## What to produce
Copy out, unchanged, every line from the start of the records to the line that contains "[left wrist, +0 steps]", and stop there.

## Data shown

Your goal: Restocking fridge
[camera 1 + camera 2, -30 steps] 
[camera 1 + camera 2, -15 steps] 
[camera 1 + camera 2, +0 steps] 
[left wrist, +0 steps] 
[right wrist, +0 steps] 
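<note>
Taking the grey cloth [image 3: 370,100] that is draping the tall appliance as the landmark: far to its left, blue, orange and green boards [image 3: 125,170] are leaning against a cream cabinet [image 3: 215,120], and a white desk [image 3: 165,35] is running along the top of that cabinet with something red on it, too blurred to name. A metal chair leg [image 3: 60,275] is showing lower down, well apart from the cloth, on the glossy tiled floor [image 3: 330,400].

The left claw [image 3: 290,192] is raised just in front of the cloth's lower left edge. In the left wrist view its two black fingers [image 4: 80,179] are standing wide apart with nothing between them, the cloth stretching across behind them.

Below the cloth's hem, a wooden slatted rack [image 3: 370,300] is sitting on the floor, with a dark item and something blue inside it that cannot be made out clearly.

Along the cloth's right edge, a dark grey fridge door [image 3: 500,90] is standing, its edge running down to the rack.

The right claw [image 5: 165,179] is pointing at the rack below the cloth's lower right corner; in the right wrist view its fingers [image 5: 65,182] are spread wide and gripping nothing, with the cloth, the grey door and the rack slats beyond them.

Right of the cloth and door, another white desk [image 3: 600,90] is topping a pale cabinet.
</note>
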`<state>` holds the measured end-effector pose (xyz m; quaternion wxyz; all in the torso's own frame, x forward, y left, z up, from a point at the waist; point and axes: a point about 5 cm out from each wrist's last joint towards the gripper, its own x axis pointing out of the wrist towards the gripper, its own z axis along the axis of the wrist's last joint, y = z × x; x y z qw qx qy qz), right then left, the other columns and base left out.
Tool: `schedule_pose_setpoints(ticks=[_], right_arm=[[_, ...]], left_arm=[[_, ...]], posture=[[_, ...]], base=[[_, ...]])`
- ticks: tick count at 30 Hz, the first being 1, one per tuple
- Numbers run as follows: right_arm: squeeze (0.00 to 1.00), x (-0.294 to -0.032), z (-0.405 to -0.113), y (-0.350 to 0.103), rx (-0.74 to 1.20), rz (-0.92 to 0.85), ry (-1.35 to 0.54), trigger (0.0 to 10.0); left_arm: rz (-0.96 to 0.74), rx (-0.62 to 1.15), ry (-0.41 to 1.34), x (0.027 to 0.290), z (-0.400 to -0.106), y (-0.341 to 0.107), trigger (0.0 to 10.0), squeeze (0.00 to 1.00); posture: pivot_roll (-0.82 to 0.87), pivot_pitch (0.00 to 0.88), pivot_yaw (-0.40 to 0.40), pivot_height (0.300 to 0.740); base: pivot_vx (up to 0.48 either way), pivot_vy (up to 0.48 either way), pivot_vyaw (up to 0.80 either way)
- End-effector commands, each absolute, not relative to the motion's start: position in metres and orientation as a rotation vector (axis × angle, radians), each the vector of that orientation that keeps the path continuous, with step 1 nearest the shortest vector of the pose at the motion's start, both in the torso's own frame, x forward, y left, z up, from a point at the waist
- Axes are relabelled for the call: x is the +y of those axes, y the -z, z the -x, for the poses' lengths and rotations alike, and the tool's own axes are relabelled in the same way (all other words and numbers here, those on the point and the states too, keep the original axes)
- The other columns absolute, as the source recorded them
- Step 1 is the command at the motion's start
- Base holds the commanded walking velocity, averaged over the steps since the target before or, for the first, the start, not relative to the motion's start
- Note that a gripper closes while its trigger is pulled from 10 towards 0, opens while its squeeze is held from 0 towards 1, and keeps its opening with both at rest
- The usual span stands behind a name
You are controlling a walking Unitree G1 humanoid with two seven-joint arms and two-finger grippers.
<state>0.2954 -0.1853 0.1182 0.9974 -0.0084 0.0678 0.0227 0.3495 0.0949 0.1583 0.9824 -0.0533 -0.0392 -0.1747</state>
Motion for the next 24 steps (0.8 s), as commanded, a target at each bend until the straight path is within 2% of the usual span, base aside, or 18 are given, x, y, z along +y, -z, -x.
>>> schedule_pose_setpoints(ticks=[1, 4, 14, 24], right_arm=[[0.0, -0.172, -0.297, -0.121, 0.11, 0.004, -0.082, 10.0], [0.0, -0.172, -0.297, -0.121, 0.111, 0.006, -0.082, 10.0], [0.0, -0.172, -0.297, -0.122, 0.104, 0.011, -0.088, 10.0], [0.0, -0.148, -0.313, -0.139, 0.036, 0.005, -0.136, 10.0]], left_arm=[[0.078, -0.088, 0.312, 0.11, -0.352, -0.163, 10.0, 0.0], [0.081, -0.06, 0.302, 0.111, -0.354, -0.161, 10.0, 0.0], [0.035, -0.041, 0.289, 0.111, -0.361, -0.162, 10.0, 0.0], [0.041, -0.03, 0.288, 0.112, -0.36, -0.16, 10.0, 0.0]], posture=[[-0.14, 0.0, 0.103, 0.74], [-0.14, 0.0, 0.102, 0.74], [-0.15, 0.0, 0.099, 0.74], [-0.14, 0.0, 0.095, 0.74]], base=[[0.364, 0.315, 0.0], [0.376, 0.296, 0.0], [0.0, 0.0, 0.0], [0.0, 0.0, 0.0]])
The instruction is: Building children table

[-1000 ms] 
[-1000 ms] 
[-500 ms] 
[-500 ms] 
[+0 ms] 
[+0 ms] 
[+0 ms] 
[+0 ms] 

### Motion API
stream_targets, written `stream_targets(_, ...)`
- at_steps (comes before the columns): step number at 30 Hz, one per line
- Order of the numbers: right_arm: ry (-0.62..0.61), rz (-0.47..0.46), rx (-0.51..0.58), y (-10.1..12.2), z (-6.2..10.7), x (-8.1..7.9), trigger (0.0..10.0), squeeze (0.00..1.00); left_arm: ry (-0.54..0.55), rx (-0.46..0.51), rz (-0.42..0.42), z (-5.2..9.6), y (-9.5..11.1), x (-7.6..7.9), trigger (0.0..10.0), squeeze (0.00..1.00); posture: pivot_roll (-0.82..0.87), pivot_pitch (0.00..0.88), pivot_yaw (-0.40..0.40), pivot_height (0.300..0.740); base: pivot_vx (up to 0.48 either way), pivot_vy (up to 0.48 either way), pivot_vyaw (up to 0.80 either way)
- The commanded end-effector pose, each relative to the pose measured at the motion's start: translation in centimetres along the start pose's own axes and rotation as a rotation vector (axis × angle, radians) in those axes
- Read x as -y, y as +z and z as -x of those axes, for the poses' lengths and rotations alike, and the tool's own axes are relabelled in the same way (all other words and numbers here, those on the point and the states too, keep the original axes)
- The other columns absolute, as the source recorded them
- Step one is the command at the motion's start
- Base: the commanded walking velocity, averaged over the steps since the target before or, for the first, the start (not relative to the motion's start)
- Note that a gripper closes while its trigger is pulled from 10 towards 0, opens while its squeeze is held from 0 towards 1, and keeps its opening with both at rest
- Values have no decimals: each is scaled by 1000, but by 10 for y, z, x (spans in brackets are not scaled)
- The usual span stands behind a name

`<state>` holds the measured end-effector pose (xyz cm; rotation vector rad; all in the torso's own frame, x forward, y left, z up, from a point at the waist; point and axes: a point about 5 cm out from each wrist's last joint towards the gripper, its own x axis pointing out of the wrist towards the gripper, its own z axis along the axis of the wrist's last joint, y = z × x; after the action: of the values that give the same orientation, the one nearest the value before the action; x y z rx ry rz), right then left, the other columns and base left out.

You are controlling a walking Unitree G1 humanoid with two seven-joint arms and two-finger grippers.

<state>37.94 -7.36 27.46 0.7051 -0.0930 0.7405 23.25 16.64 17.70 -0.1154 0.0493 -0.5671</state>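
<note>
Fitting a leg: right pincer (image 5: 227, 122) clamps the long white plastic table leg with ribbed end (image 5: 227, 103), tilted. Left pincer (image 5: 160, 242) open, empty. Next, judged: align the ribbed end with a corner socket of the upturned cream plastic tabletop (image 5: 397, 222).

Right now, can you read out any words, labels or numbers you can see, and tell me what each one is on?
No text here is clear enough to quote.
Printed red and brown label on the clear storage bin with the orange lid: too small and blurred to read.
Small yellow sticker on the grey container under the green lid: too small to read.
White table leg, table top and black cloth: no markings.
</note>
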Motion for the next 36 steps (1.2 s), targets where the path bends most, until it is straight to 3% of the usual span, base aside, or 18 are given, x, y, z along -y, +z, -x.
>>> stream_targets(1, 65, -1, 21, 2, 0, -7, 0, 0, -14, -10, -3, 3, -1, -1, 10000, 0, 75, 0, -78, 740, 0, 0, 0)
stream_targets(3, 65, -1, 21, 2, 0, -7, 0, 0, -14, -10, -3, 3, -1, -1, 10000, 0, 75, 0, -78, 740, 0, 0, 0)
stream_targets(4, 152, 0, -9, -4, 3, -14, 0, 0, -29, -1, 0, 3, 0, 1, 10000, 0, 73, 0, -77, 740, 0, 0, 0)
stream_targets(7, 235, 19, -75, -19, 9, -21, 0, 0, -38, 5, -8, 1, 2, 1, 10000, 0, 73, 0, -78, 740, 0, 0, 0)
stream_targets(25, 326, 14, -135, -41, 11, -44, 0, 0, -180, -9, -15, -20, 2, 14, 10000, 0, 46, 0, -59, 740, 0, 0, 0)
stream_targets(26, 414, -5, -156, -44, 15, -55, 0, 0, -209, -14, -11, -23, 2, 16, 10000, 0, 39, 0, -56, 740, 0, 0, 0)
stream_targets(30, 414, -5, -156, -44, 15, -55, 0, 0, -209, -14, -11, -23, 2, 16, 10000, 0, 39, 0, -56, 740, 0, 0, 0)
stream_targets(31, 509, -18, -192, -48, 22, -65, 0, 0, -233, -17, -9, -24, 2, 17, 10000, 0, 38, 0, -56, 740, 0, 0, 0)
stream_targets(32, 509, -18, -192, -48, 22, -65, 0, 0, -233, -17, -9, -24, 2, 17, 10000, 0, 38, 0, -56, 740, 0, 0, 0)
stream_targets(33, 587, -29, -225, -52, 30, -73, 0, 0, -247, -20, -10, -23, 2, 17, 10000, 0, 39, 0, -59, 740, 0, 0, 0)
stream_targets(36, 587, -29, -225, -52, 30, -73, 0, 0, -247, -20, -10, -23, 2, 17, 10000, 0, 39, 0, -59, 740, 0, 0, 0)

## Answer to the exercise
Your goal: Restocking fridge
[camera 1 + camera 2, -30 steps] 
[camera 1 + camera 2, -15 steps] 
[camera 1 + camera 2, +0 steps] 
[left wrist, +0 steps] 

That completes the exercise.